The pseudonym "Philo Vaihinger" has been abandoned. All posts have been and are written by me, Joseph Auclair.

Friday, December 8, 2017

Is the two state solution dead?

If it is, the Palestinians have themselves to thank.

Arafat rejected the best deal they were ever offered, a deal so good they will never again see its like and have been clinging for the years since then to the hope they can get something not too much worse.

When you get down to it, there is more than a little justice in the comment made long ago that there already is an arab state in Palestine and its name is "Jordan".





And there is more than a little justice in the claim that those now called "Palestinians" have never really giving up making the Jewish state in Palestine as small as they can, preferably zero.

The so-called "one state solution" is a fantasy of American liberals for whom the Zionist dream of a Jewish State is nationalist and hence racist and hence unforgivable.

It would very quickly develop into just another majority arab state in Palestine with a large and beleaguered Jewish minority.

Jews in Israel and most elsewhere will never buy that.

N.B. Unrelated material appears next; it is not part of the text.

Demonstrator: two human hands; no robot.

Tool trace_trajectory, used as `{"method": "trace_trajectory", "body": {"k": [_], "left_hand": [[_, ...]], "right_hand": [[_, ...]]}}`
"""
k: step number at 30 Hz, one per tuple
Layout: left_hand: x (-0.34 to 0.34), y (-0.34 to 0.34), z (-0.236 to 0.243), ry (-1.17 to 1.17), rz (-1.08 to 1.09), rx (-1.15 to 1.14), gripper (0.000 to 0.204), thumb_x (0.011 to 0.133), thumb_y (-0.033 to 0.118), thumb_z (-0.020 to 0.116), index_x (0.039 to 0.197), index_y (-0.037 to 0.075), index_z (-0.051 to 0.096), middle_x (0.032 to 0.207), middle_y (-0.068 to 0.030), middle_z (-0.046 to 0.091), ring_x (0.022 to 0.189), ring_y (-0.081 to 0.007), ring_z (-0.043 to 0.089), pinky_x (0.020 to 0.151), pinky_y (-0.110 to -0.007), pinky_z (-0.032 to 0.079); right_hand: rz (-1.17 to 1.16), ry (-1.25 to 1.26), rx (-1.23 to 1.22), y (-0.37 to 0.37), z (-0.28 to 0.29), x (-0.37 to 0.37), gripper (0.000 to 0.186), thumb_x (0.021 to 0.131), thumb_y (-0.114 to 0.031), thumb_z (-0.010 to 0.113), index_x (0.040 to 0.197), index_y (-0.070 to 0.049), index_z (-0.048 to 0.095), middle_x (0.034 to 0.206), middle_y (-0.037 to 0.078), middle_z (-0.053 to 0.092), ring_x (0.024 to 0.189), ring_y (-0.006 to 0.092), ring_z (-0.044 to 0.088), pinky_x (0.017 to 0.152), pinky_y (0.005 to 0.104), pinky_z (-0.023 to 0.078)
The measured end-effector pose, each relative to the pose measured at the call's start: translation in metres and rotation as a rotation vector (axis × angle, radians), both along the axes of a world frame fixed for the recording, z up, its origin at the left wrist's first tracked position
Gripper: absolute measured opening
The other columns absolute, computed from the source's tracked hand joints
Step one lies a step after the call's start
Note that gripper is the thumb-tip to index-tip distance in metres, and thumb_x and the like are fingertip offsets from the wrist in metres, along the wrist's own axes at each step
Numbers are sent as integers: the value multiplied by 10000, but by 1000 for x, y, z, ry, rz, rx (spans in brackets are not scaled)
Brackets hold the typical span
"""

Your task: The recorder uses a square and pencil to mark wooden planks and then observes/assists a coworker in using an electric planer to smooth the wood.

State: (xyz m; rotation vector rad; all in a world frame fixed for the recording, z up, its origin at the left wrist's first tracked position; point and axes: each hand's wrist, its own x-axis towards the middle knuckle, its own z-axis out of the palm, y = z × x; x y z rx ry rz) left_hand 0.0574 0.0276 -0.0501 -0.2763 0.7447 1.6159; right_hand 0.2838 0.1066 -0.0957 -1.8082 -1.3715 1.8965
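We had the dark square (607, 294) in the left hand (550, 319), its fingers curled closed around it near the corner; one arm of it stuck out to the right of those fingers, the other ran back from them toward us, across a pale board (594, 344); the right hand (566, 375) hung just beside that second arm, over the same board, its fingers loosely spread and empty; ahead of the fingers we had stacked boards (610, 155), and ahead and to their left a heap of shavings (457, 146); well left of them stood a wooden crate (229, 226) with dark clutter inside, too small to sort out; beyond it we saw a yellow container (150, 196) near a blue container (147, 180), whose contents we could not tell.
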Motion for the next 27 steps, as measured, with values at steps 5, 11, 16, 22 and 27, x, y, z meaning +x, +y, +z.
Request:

Did Trump Kill Off a Two-State Solution? He Says No, Palestinians Say Yes

President Trump, in formally recognizing Jerusalem as the capital of Israel on Wednesday, declared that the United States still supported a two-state solution to settle the conflict between the Israelis and Palestinians, provided it was “agreed to by both sides.”

For the first time in his 26 years as a peacemaker, the chief negotiator for the Palestinians did not agree.

Saeb Erekat, the secretary general of the Palestine Liberation Organization and a steadfast advocate for a Palestinian state, said in an interview on Thursday that Mr. Trump and Prime Minister Benjamin Netanyahu of Israel “have managed to destroy that hope.” 

He embraced a radical shift in the P.L.O.’s goals — to a single state, but with Palestinians enjoying the same civil rights as Israelis, including the vote.

“They’ve left us with no option,” he said. “This is the reality. We live here. Our struggle should focus on one thing: equal rights.”

Mr. Erekat’s change of heart is unlikely to change Palestinian policy. 

The dream of a Palestinian state is too deeply ingrained in a generation of its leaders for the Palestinian Authority to abandon it now. 

Israel would be unlikely to accede to equal rights, because granting a vote to millions of Palestinians would eventually lead to the end of Israel as a Jewish state.